Teutonic Mythology

I just acquired all 4 volumes. What am I in for?

  1. 3 weeks ago
    Anonymous

    looks based
    I wish I had enough money to buy full volumes of academic editions.

    • 3 weeks ago
      Anonymous

      A history lesson?

      Probably available in an ebook online somewhere. I just found a 3-book set with the same title but a different author, not sure if it's related.

      • 3 weeks ago
        Anonymous

        I was told to get the translation done by James Steven.

      • 3 weeks ago
        Anonymous

        Viktor Ryberg? Because that’s what I found

  2. 3 weeks ago
    Anonymous

    WHY DON'T YOU READ IT AND TELL US

    • 3 weeks ago
      Anonymous

      1,980 pages to read.

      • 3 weeks ago
        Anonymous

        BETTER GET STARTED THEN

        • 3 weeks ago
          Anonymous

          I will right after I get done with your mom lol

          • 3 weeks ago
            Anonymous

            MY MOM HAS STDS. USE A CONDOM.

            • 3 weeks ago
              Anonymous

              Who do you think gave em to her?

              • 3 weeks ago
                Anonymous

                THE DOZEN GUYS FROM HER AA MEETINGS. MY MOM WAS A WHORE 20 YEARS BEFORE YOU WERE BORN

              • 3 weeks ago
                Anonymous

                thanks for the bump schizo

              • 3 weeks ago
                Anonymous

                YOU'RE WELCOME. NOW START READING THE FUCKING BOOK

    • 3 weeks ago
      Anonymous

      LULZ doesn't read.

  3. 3 weeks ago
    Anonymous

    Isnt this the same guy that did the fairy tales

    • 3 weeks ago
      Anonymous

      One of them.

  4. 3 weeks ago
    Anonymous

    >While yesterday laughing over Gibbon’s childish description of the “barbarian” Germans, we find ourselves talking about J. Grimm’s incomparable achievements, and R. read me a few pages from his Mythology, which does indeed open up to one an entire world.

    >In the evening Gibbon. Recalling his childish judgment on the Germans, R. says, “Yes, Jakob Grimm was a sort of mother figure.”

    >In the evening Grimm’s German Language with much enjoyment. Reflections that myths have followed the same development as words; R. says, “Yes, history is rather monotonous, art provides the variation.”

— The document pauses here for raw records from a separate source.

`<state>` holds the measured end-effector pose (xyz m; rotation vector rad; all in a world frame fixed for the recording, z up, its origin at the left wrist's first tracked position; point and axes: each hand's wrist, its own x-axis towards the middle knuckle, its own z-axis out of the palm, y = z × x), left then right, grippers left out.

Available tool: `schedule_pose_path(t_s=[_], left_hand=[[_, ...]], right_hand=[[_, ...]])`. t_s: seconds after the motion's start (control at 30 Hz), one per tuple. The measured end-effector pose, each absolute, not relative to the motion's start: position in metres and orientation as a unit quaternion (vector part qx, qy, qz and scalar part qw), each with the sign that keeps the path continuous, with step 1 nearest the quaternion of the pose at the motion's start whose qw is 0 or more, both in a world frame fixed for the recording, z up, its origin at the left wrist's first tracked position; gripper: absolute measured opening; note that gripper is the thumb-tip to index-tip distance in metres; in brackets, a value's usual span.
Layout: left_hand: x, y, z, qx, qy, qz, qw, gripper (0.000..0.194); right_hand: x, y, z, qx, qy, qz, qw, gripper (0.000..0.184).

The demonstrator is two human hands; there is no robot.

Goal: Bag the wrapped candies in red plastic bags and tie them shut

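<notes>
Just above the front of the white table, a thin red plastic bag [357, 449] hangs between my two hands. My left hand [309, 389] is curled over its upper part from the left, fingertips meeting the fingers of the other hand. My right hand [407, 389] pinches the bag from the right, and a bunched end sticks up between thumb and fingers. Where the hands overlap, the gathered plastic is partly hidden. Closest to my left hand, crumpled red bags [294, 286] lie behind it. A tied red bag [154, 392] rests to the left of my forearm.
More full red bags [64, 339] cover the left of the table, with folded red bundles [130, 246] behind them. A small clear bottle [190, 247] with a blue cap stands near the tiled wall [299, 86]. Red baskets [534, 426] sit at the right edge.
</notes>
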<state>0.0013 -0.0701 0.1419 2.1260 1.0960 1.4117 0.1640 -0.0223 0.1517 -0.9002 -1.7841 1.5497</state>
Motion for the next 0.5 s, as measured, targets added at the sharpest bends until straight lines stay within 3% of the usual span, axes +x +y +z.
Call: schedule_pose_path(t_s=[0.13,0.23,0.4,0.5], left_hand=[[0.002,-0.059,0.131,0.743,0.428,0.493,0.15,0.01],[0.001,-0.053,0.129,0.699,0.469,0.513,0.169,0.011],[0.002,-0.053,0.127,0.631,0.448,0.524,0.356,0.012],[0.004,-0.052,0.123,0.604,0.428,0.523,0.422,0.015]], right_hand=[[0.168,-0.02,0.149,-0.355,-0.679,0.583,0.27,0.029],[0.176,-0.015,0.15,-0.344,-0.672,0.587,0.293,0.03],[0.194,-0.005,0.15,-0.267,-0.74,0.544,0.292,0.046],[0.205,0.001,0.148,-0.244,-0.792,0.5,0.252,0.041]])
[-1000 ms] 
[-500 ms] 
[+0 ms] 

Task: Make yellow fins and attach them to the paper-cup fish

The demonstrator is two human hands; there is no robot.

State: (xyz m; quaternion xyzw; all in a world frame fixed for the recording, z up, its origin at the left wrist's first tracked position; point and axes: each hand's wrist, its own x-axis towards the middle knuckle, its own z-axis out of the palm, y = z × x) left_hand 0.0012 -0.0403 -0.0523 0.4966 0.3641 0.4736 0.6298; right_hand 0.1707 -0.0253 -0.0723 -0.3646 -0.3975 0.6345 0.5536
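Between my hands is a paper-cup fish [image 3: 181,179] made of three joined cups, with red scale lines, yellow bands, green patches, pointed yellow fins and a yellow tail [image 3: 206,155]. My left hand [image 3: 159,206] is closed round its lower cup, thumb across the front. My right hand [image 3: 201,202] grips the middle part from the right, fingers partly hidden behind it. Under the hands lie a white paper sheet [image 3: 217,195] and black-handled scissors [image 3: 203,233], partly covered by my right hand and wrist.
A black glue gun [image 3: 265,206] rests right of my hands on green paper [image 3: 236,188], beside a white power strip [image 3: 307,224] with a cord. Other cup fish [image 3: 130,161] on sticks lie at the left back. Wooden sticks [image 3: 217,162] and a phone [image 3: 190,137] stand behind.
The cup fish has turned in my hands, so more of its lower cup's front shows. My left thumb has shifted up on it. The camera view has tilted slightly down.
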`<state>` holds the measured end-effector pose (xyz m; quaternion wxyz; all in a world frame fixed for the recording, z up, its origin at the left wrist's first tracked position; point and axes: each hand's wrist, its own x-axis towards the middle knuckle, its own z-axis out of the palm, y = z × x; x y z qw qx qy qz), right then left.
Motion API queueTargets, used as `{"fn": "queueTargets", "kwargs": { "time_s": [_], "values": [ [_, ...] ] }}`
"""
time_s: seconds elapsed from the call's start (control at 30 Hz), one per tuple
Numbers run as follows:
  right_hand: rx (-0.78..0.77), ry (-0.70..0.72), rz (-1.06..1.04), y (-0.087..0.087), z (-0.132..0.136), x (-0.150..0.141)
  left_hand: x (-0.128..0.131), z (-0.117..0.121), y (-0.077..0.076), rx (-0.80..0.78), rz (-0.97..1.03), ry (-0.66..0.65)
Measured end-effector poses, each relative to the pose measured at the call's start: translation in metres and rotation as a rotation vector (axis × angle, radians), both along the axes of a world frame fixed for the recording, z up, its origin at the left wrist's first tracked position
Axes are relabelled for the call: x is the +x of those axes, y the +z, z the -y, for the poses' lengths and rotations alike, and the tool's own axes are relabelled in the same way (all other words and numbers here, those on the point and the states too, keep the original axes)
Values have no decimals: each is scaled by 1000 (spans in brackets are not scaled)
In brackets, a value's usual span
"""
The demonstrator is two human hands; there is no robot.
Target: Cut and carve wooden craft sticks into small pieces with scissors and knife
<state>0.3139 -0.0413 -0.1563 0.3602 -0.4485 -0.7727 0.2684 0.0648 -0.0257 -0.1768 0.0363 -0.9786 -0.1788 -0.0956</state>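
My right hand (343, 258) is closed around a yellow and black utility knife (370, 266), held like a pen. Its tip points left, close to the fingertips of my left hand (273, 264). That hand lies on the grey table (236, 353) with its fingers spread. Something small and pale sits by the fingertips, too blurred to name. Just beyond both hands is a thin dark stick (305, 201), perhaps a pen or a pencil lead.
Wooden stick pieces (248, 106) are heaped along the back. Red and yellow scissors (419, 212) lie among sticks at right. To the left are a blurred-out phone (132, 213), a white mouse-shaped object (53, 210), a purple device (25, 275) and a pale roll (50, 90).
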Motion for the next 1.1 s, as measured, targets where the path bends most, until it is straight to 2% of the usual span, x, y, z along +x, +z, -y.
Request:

    >In the evening finished the Grimm essay; R. disputes the glorification of the English language in it; he says the only language which can be recognized as really beautiful is the one which is still attached to its roots, and it is a false optimism which induced Grimm to say that the mixing of the Latin and Germanic languages had produced perfection; such mixtures, R. says, are an evil, and the purer a language remains as it develops, the more significant it is. “Of course,” he concludes, “Grimm had given up all hope of a German culture (and one can’t blame him), and he was glad that at least one severed tribe had managed to get as
    far as the English and their culture had done.”

    >R. talks about foreign words and the whole idea of literature and says, “What we cannot express in our own language has no value for us.” He shows me J. Grimm’s Ancient Germanic Law, which he has now received and which he is glad to possess. When I expatiate on the excellence of a person like J. G., who has so much feeling for the German identity, R. says he feels downright offended by the way Grimm is nowadays taken to task, just because of a few weaknesses he showed (as, for example, regarding the Celts).

    >In the evening R. again tries to read Freytag to us, but it is of no avail. R. says: “How different when J. Grimm or Uhland speaks about these things—how one feels the truth of it all! This book gives one the feeling that it has already been chewed over before.”

    >In the evening the history of the Arabs, in which I am put off both by Herr Dozy’s view of the Goths and also by Count Baudissin’s negligent translation. “None of these people know our language,” says R. “They haven’t studied Grimm, and are still basing themselves on Lessing. Good God, whether fur or vor—how vivid Grimm makes it all!”

    >The German language, he says, is now the only one which, as J. Grimm says, can be studied physiologically, not just in order to speak it or to read the classical writers (in contrast to French, English, and Italian). —

  5. 3 weeks ago
    Anonymous

    Excellent book. Grimm only has a reputation for fairy tales but TM is his magnum opus. Deep dive into the history of language and thought.